**TASK DIRECTIONS:** Each line at or after the one containing "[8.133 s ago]" should be transcribed exactly, up to and including the final line of the data.
START DATA EXTRACT
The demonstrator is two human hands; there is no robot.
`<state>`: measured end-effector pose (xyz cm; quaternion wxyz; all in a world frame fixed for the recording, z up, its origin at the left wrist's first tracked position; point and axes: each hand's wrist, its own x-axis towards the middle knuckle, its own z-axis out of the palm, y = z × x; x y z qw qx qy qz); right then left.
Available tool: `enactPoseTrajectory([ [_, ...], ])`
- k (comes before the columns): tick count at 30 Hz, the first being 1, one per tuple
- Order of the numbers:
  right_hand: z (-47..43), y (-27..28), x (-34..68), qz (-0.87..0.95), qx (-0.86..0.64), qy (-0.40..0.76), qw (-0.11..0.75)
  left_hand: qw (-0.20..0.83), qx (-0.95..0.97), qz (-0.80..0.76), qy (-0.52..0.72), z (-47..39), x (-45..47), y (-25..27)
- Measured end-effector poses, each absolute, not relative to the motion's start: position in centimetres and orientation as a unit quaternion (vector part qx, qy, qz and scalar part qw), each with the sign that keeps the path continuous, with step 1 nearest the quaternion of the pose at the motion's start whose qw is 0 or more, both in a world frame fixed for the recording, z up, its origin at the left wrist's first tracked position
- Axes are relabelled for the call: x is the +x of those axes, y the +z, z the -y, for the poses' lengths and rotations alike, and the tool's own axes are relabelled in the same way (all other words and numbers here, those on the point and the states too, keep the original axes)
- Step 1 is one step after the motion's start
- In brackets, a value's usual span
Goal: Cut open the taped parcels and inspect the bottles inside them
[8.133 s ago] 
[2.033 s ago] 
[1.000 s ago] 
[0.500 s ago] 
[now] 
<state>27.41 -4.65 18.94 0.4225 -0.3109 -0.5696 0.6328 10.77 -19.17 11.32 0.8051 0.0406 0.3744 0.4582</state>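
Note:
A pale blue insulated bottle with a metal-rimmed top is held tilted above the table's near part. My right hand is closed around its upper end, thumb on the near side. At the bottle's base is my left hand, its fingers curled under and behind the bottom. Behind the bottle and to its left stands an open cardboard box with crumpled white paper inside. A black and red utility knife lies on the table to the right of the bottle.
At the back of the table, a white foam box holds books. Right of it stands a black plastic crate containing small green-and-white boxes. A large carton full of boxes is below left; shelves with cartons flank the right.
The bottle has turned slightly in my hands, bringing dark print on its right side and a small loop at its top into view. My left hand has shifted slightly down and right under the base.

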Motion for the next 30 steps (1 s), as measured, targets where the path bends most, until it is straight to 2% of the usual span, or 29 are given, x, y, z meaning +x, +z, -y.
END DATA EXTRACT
**EXPECTED OUTPUT:**
[8.133 s ago] 
[2.033 s ago] 
[1.000 s ago] 
[0.500 s ago] 
[now] 
<state>27.41 -4.65 18.94 0.4225 -0.3109 -0.5696 0.6328 10.77 -19.17 11.32 0.8051 0.0406 0.3744 0.4582</state>
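Note:
A pale blue insulated bottle with a metal-rimmed top is held tilted above the table's near part. My right hand is closed around its upper end, thumb on the near side. At the bottle's base is my left hand, its fingers curled under and behind the bottom. Behind the bottle and to its left stands an open cardboard box with crumpled white paper inside. A black and red utility knife lies on the table to the right of the bottle.
At the back of the table, a white foam box holds books. Right of it stands a black plastic crate containing small green-and-white boxes. A large carton full of boxes is below left; shelves with cartons flank the right.
The bottle has turned slightly in my hands, bringing dark print on its right side and a small loop at its top into view. My left hand has shifted slightly down and right under the base.
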
Motion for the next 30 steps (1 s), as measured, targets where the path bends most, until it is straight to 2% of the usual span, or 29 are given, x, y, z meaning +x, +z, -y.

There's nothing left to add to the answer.